Exercise instructions - Transcribe, verbatim, every line from the start of the entries through the line that contains "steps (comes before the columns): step"; include both boundary lines and omit all others.

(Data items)
════════════════════

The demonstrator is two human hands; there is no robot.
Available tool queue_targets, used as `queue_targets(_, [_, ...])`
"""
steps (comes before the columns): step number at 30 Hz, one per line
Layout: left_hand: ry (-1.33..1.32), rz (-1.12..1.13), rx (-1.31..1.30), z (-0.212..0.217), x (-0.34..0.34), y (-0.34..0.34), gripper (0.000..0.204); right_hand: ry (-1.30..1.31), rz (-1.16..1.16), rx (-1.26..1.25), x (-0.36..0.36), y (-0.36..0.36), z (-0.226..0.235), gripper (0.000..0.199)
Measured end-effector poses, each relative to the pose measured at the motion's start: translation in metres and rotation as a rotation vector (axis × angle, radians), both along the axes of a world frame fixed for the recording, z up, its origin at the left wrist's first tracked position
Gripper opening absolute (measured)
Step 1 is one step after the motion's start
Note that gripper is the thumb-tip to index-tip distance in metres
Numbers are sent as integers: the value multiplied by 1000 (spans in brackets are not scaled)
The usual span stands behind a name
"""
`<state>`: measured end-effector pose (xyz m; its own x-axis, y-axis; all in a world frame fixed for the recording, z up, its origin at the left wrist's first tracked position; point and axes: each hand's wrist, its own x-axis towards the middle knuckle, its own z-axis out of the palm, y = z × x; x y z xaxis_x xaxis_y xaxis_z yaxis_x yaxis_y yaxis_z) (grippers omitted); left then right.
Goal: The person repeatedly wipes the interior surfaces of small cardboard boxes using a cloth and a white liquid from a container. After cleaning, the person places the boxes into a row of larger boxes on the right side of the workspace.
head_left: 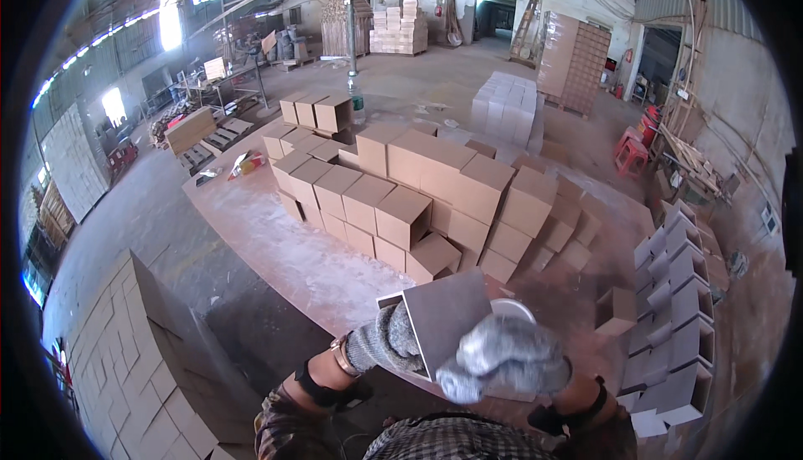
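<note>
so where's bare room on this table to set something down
The dusty strip of table between the stacked brown boxes and the table's left edge is bare. A smaller patch lies left of the lone brown box. Crowded: mid-table, the right with pale boxes, and in front, where the left hand holds a grey box.

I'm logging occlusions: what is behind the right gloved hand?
Past the right gloved hand, part of the grey box and a pale curved rim show; the rest of the rimmed object is covered.
</note>
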<state>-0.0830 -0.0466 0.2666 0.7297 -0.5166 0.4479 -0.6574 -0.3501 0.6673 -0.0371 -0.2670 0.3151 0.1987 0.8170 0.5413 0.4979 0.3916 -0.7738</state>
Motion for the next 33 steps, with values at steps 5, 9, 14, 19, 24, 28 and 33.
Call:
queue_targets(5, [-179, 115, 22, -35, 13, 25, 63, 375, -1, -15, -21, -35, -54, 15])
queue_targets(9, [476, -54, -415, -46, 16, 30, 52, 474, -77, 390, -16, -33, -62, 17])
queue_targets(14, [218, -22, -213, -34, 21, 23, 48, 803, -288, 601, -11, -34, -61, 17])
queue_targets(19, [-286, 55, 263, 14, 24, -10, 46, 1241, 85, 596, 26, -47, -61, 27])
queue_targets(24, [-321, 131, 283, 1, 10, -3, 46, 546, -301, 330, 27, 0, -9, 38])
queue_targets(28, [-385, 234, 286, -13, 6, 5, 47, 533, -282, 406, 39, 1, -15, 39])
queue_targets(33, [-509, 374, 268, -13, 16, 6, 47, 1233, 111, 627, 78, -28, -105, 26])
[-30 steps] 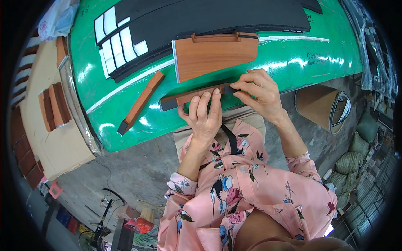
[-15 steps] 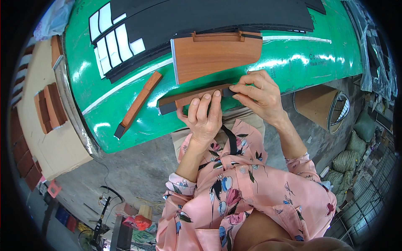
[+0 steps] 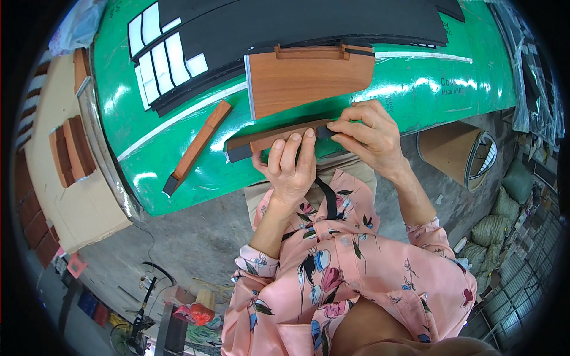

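Observation:
Both my hands hold a long narrow wooden strip point(image 3: 268, 141) with a dark backing, just above the near edge of the green table point(image 3: 178, 178). My left hand point(image 3: 289, 169) grips its middle from below, fingers folded over the top. My right hand point(image 3: 367, 135) pinches the strip's right end. Directly behind it lies a wide brown wooden panel point(image 3: 309, 77) with a white left edge. A second narrow wood strip point(image 3: 197, 146) lies slanted on the table to the left.
Large black sheets point(image 3: 309, 21) and a black sheet with white rectangles point(image 3: 163, 56) cover the table's far side. A beige bench point(image 3: 59, 196) at left carries several brown wood pieces point(image 3: 70, 148). A cardboard box point(image 3: 454, 154) and sacks point(image 3: 493, 228) stand on the floor at right.
The strip and both hands keep the same hold. The view has shifted slightly, so the table and its pieces sit a little differently in the picture.

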Motion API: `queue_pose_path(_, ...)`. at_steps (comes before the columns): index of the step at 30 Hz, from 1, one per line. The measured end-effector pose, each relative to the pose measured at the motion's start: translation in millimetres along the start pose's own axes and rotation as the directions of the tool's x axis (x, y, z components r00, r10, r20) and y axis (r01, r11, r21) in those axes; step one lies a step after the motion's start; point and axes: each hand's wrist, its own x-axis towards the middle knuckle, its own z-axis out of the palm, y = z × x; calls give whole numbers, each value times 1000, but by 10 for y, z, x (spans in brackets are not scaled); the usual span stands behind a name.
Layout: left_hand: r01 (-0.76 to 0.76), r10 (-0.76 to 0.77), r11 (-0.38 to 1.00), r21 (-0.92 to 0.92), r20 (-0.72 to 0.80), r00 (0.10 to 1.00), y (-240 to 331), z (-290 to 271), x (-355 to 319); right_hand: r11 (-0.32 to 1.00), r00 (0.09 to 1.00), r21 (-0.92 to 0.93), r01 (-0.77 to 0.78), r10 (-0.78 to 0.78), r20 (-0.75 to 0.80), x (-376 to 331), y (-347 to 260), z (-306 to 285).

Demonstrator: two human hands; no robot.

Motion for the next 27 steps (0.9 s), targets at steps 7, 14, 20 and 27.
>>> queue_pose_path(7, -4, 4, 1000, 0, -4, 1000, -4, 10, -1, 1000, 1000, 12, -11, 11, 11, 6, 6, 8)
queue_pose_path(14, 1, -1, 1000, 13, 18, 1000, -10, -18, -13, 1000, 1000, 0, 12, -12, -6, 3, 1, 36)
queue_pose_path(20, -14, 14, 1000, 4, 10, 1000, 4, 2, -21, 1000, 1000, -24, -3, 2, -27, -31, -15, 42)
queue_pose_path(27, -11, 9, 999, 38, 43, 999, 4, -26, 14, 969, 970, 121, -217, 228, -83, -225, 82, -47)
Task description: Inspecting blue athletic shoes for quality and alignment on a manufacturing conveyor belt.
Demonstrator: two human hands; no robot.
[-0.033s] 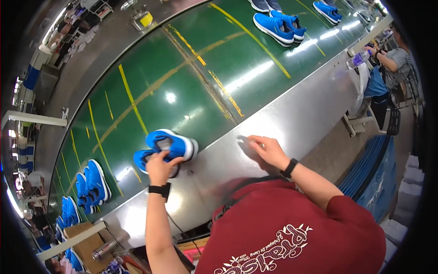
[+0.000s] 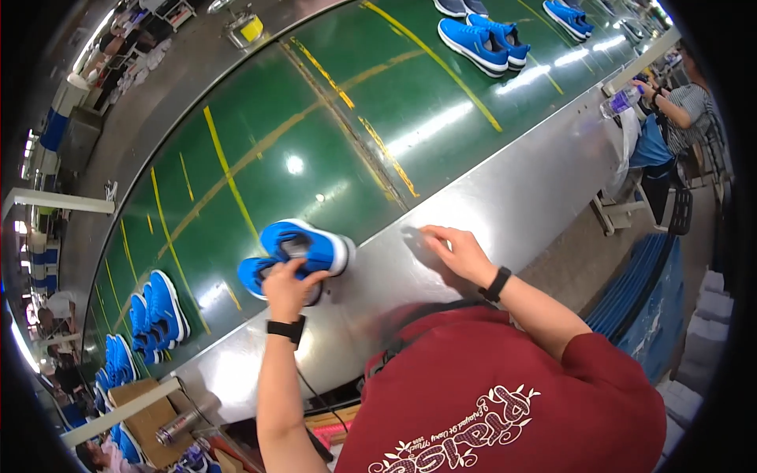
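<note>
A pair of blue sneakers (image 2: 303, 246) with white soles is in my left hand (image 2: 287, 288), whose fingers grip the shoes near their openings. The pair is over the near edge of the green conveyor belt (image 2: 276, 185), partly above the metal ledge (image 2: 378, 272). My fingers cover part of the nearer shoe. Over the ledge to the right, my right hand (image 2: 461, 254) holds nothing that shows. Its fingers are bent forward, with thumb and index finger apart. Both wrists wear black bands.
More blue sneakers (image 2: 162, 311) stand along the belt at left. Another blue pair (image 2: 482, 45) is at the far right. A plastic bottle (image 2: 621, 102) lies on the ledge near a person in a striped top (image 2: 692, 108). A cardboard box (image 2: 146, 414) and a can (image 2: 177, 428) are lower left.
My left hand has shifted slightly to the right with the sneakers. The sneakers at left on the belt appear a little further left. My right hand has barely moved.
</note>
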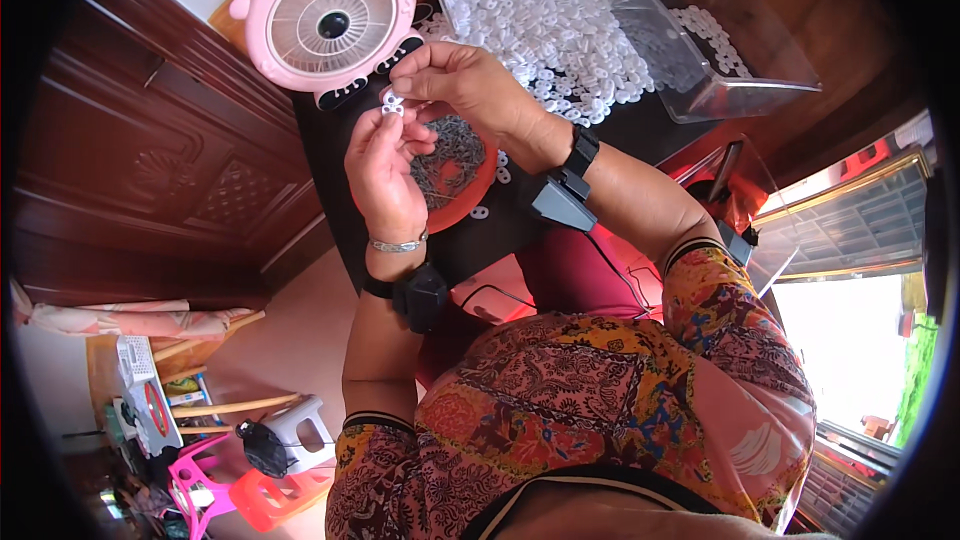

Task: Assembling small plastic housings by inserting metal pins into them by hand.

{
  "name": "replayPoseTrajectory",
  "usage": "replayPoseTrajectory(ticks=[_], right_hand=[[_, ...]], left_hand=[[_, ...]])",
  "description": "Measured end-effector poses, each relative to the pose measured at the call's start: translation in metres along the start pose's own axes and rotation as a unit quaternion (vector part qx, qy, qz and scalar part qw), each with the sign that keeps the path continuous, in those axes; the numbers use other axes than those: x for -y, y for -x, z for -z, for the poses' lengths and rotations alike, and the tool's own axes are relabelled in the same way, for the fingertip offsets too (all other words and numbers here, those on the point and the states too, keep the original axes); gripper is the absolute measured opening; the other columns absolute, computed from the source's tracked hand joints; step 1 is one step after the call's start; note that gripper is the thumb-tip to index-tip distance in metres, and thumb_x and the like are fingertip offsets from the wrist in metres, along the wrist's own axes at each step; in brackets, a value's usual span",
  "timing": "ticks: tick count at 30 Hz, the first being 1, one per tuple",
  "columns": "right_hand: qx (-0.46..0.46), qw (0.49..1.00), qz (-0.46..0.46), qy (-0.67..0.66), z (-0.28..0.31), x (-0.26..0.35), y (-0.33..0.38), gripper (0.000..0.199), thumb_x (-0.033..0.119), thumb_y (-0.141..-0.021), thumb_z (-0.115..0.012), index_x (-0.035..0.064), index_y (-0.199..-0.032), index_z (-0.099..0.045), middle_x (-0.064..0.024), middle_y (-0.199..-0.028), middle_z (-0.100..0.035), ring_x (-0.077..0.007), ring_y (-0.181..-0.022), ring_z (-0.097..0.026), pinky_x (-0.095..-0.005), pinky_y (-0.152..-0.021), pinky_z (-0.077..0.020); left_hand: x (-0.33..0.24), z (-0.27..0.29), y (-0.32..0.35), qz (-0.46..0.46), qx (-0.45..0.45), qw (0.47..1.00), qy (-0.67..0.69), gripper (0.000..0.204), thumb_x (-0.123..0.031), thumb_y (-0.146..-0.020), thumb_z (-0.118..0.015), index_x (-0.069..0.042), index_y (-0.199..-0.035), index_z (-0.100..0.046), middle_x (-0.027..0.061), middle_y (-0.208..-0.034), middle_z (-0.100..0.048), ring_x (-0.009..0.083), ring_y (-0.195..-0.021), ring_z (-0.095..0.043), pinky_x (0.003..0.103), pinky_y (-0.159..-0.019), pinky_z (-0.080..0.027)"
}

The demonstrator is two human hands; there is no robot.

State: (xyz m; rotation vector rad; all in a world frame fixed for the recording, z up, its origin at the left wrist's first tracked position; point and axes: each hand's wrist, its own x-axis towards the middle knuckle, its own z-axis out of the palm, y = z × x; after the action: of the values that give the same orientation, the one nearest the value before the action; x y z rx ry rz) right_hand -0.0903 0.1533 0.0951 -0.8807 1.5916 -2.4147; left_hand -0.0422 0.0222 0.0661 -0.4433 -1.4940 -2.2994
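Between the fingertips of my left hand is a small white plastic piece with holes, held up above the table. My right hand comes in from the right with thumb and forefinger pinched at the upper edge of that piece. Whatever those right fingertips hold is too small to make out. Just below both hands stands an orange-red bowl full of thin grey metal pins or screws, partly covered by my left fingers.
A large heap of similar white pieces covers the table's far side. Right of it stands a clear plastic box with more pieces. A pink fan is at the far left. Loose pieces lie beside the bowl. Cables hang near my lap.
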Motion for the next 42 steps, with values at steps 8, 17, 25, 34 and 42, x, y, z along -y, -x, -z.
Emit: replayPoseTrajectory(ticks=[8, 17, 25, 34, 42], right_hand=[[0.039, 0.995, 0.023, 0.084, 0.000, -0.003, 0.002, 0.012, 0.009, -0.087, -0.064, 0.0026, -0.097, -0.064, -0.0019, -0.086, -0.066, -0.0088, -0.079, -0.061, -0.0222, -0.071, -0.0482], [0.002, 0.996, -0.077, -0.038, 0.013, 0.002, 0.003, 0.013, 0.010, -0.086, -0.064, 0.0016, -0.095, -0.064, -0.0040, -0.082, -0.067, -0.0099, -0.073, -0.063, -0.0206, -0.062, -0.0464], [-0.010, 0.998, 0.016, 0.062, 0.008, 0.010, 0.007, 0.012, 0.012, -0.087, -0.065, 0.0030, -0.096, -0.065, -0.0018, -0.087, -0.067, -0.0077, -0.080, -0.061, -0.0212, -0.070, -0.0468], [0.007, 0.993, 0.052, 0.103, 0.008, 0.007, 0.007, 0.013, 0.007, -0.086, -0.065, 0.0000, -0.097, -0.064, -0.0033, -0.089, -0.066, -0.0079, -0.083, -0.061, -0.0217, -0.075, -0.0492], [-0.018, 0.992, 0.050, 0.116, 0.009, 0.010, 0.006, 0.012, 0.008, -0.087, -0.066, 0.0001, -0.096, -0.064, -0.0028, -0.087, -0.066, -0.0074, -0.082, -0.061, -0.0213, -0.074, -0.0490]], left_hand=[[0.000, 0.000, 0.007, -0.005, -0.035, 0.999, 0.039, 0.021, -0.020, -0.090, -0.053, 0.000, -0.091, -0.058, 0.0077, -0.076, -0.062, 0.0160, -0.068, -0.060, 0.026, -0.062, -0.045], [-0.004, -0.008, 0.011, 0.017, -0.063, 0.997, -0.050, 0.018, -0.018, -0.088, -0.056, -0.002, -0.081, -0.060, -0.0002, -0.061, -0.051, 0.0079, -0.053, -0.046, 0.020, -0.051, -0.034], [-0.009, -0.014, 0.011, 0.013, -0.080, 0.991, -0.103, 0.016, -0.016, -0.089, -0.055, -0.002, -0.081, -0.059, -0.0005, -0.062, -0.048, 0.0091, -0.055, -0.045, 0.022, -0.053, -0.034], [-0.008, -0.017, 0.007, 0.008, -0.099, 0.990, -0.105, 0.018, -0.016, -0.086, -0.057, -0.001, -0.077, -0.060, -0.0011, -0.058, -0.049, 0.0063, -0.052, -0.044, 0.020, -0.050, -0.032], [-0.007, -0.014, 0.004, 0.038, -0.088, 0.990, -0.100, 0.018, -0.017, -0.087, -0.056, -0.001, -0.079, -0.059, 0.0005, -0.062, -0.049, 0.0098, -0.056, -0.046, 0.022, -0.053, -0.034]])
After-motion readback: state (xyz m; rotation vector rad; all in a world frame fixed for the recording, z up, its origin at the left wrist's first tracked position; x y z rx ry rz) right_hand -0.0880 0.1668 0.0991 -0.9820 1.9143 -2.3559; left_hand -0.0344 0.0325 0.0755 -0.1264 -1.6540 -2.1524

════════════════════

Your solution -
The demonstrator is two human hands; there is no robot.
Available tool queue_targets, used as `queue_targets(_, [_, ...])`
"""
steps (comes before the columns): step number at 30 Hz, one per line

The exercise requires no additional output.